Dalam laporan yang sama, Amnesty memperingatkan bahaya remiliterisasi ruang sipil setelah revisi UU TNI. Pemerintah dinilai membuka kembali jalan bagi praktik dwifungsi militer dalam kemasan baru.
Saat ini, jumlah jabatan bagi perwira aktif meningkat dari 10 menjadi 16 posisi, sementara pembentukan 100 batalyon teritorial pembangunan dan 20 brigade infanteri memperluas jangkauan militer hingga ke urusan sipil.
Amnesty juga menyoroti keterlibatan TNI dalam proyek strategis nasional, pertanian, peternakan, bahkan produksi obat dan multivitamin. Padahal, Indonesia tidak berada dalam kondisi darurat militer.

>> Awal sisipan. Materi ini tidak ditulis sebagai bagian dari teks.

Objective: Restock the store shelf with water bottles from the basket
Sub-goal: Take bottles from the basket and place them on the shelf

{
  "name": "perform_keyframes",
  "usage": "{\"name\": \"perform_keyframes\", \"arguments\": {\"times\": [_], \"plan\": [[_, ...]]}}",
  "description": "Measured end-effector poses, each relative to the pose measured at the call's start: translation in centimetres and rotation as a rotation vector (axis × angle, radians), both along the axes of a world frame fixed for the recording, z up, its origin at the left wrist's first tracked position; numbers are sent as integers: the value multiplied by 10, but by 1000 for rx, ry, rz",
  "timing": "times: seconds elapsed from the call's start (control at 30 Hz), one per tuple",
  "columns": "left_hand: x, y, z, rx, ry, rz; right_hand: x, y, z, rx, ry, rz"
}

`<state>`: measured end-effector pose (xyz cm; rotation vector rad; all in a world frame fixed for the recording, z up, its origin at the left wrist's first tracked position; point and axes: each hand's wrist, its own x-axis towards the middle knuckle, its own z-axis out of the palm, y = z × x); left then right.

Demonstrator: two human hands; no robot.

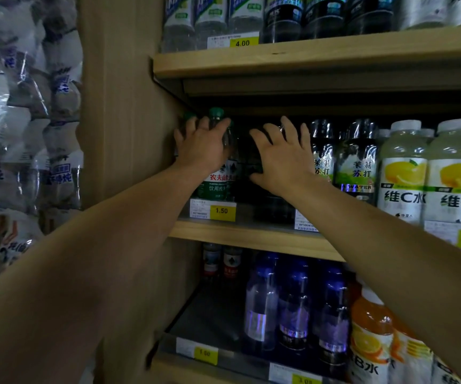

“Semua ini mengaburkan batas antara pertahanan dan kehidupan sipil, serta mengikis profesionalisme militer dan prinsip dasar HAM,” kata
Amnesty menyimpulkan bahwa satu tahun pemerintahan Prabowo-Gibran memperlihatkan kecenderungan kuat menuju otoritarianisme baru. Pemerintah disebut lebih mengedepankan kekuasaan ketimbang keadilan, dengan kebijakan pro-elite dan pengabaian terhadap partisipasi rakyat.
“Negara seharusnya menjamin ruang bagi warga untuk berekspresi dan berpartisipasi. Tapi yang kita lihat justru represi, pelabelan, dan pembungkaman,” tutup Usman Hamid.